Human rights activists stage a protest outside a court where eleven human rights activists, among them Amnesty International's Turkey chairman Taner Kilic, are on trial, accused of belonging to and aiding terror groups, in Istanbul, Turkey, Oct. 25, 2017.

Amnesty International’s country chairman in Turkey is to remain in custody on terrorism charges related to the use of a phone app, the human rights group said.

Amnesty announced the Turkish court’s decision to keep chairman Taner Kilic behind bars in its Twitter feed, saying it “won’t stop until he is free.”

Kilic has been in prison for five months, facing up to 15 years in prison for downloading ByLock, a popular encrypted messaging app.

Turkish authorities say the messaging app is used by supporters of Fetullah Gulen, a U.S.-based cleric whom Turkey blames for a failed coup attempt last summer. Gulen repeatedly has denied any involvement in the coup plot, though Ankara maintains he masterminded the unsuccessful overthrow.

Turkey’s Supreme Court ruled earlier this year that simply downloading the messaging app to one’s phone was evidence a person belonged to a terrorist group.

Kilic is on trial with 10 of his colleagues from Amnesty’s Turkish division. The charges relate to a digital security workshop organized by the group.
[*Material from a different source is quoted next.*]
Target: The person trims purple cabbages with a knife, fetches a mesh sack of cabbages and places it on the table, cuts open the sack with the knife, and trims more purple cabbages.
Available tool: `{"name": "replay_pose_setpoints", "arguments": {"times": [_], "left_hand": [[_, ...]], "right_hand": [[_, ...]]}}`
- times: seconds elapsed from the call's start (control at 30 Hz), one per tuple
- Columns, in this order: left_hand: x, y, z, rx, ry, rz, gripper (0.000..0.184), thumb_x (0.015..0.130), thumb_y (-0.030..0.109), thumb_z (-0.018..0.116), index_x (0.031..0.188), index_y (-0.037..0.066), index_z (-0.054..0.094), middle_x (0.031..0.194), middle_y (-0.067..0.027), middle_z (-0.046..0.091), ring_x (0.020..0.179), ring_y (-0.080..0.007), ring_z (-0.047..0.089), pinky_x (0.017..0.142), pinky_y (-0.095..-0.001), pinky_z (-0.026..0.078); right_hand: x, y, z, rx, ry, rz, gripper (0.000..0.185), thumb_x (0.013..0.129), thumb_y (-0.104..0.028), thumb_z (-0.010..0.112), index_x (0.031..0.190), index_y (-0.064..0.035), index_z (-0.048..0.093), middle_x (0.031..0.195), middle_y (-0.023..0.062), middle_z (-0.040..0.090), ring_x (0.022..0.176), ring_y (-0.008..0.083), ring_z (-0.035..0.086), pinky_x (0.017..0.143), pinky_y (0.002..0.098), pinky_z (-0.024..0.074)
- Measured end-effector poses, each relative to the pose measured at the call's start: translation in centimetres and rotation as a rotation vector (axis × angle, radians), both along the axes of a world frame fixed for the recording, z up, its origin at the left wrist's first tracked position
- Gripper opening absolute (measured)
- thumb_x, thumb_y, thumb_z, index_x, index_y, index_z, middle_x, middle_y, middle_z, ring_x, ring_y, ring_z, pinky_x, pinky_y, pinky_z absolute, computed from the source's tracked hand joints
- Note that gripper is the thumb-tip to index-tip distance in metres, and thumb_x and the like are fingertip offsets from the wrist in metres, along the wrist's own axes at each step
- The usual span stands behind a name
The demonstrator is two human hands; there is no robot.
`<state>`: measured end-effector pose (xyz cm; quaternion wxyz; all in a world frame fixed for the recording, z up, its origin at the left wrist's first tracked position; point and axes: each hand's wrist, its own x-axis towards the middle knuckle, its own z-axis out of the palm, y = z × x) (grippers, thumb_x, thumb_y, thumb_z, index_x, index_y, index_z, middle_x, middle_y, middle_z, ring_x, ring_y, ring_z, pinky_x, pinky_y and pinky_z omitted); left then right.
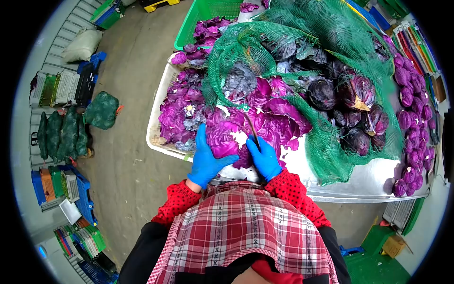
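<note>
A red cabbage [223, 137] with a pale cut stem sits at the near edge of the table. My left hand [207, 162], in a blue glove, is wrapped round its left side, thumb along the near side. In my right hand [265, 160], also blue-gloved, is a knife [251, 127]; its blade points away from me, just right of the stem. The handle is mostly hidden by my fingers. Loose purple leaves [283, 116] lie right behind the cabbage. A green mesh sack [326, 146] spreads over the table, with dark untrimmed cabbages [322, 93] in and around it.
A white crate [155, 124] full of purple leaves stands at the left, with a green crate [187, 23] behind it. Several trimmed cabbages [412, 123] line the metal table's [350, 182] right side. Filled mesh sacks [101, 110] and stacked crates [61, 87] stand along the left wall.
</note>
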<state>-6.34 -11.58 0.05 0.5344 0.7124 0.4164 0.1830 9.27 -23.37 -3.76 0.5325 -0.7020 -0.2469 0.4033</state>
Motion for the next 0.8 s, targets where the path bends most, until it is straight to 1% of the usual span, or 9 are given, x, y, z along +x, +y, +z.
{"name": "replay_pose_setpoints", "arguments": {"times": [0.03,0.07,0.17,0.23,0.33,0.57,0.63,0.73,0.8], "left_hand": [[0.6,-0.1,0.2,0.246,-0.034,-0.005,0.109,0.067,0.034,0.087,0.147,-0.001,0.021,0.134,-0.0193,0.049,0.121,-0.0304,0.051,0.107,-0.0398,0.038],[0.9,0.4,-0.5,0.093,-0.099,-0.032,0.127,0.055,0.038,0.092,0.149,0.0,0.016,0.137,-0.0219,0.045,0.123,-0.0326,0.051,0.104,-0.0416,0.041],[2.8,0.7,2.8,0.147,0.116,-0.127,0.129,0.053,0.045,0.091,0.149,0.001,0.017,0.142,-0.0263,0.036,0.127,-0.0383,0.045,0.102,-0.0445,0.042],[3.6,0.7,2.2,0.297,0.129,-0.108,0.127,0.05,0.051,0.09,0.147,0.004,0.024,0.133,-0.0252,0.045,0.118,-0.0397,0.051,0.098,-0.0452,0.045],[4.2,1.2,2.9,0.268,0.332,-0.081,0.111,0.051,0.051,0.091,0.137,0.001,0.041,0.124,-0.0218,0.053,0.113,-0.0352,0.057,0.095,-0.0434,0.047],[5.7,2.3,3.5,0.21,0.408,-0.119,0.112,0.05,0.054,0.089,0.136,0.001,0.042,0.126,-0.0218,0.052,0.112,-0.0361,0.057,0.094,-0.0435,0.048],[6.0,1.8,3.3,0.306,0.467,-0.135,0.111,0.05,0.056,0.088,0.135,0.001,0.043,0.125,-0.0215,0.052,0.11,-0.037,0.057,0.091,-0.0444,0.049],[6.6,-0.1,4.2,0.295,0.518,-0.164,0.111,0.052,0.056,0.087,0.137,0.001,0.04,0.12,-0.02,0.052,0.108,-0.0376,0.057,0.091,-0.0456,0.048],[5.6,-0.4,3.3,0.379,0.394,-0.143,0.114,0.051,0.052,0.089,0.139,0.002,0.037,0.119,-0.0196,0.051,0.107,-0.037,0.057,0.093,-0.0452,0.047]], "right_hand": [[0.4,0.2,0.1,0.054,-0.422,0.019,0.037,0.092,-0.034,0.061,0.114,-0.0032,0.061,0.072,0.0142,0.061,0.064,0.0296,0.063,0.052,0.0413,0.0481],[0.6,-0.1,0.5,0.013,-0.586,0.04,0.037,0.093,-0.027,0.057,0.123,-0.0047,0.057,0.085,0.0196,0.062,0.078,0.0375,0.064,0.058,0.048,0.05],[1.5,-1.5,4.5,-0.193,-0.829,0.182,0.034,0.092,-0.021,0.056,0.125,-0.0096,0.054,0.099,0.0157,0.063,0.076,0.0331,0.065,0.061,0.0422,0.0509],[1.3,-2.6,4.6,-0.191,-0.945,0.249,0.036,0.09,-0.017,0.056,0.126,-0.0096,0.052,0.091,0.0117,0.061,0.071,0.032,0.063,0.056,0.043,0.0487],[0.8,-3.1,3.5,-0.181,-0.944,0.26,0.027,0.089,-0.015,0.055,0.114,-0.0053,0.053,0.086,0.0137,0.059,0.069,0.0315,0.063,0.054,0.0443,0.0501],[0.7,-2.4,1.7,-0.305,-0.884,0.334,0.016,0.085,-0.011,0.056,0.099,-0.0058,0.05,0.077,0.0135,0.058,0.066,0.0327,0.063,0.054,0.0459,0.05],[1.4,-2.0,1.9,-0.337,-0.886,0.36,0.015,0.084,-0.011,0.055,0.097,-0.0051,0.049,0.078,0.0151,0.059,0.068,0.0339,0.064,0.055,0.0467,0.0507],[3.4,-0.3,1.2,-0.644,-0.757,0.492,0.017,0.087,-0.012,0.05,0.101,-0.0019,0.051,0.087,0.0214,0.066,0.075,0.0382,0.067,0.06,0.0488,0.0524],[4.5,-0.3,-0.8,-0.539,-0.814,0.522,0.02,0.088,-0.016,0.051,0.101,-0.0011,0.052,0.085,0.0239,0.066,0.075,0.0421,0.066,0.063,0.0533,0.0509]]}}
Amnesty’s European director, John Dalhuisen, called the trial “an acid test for the Turkish justice system” and said it will demonstrate whether human rights activism “has now become a crime in Turkey.”

“From the moment of their detentions, it has been clear that these are politically motivated prosecutions aimed at silencing critical voices within Turkey,” he said in a statement.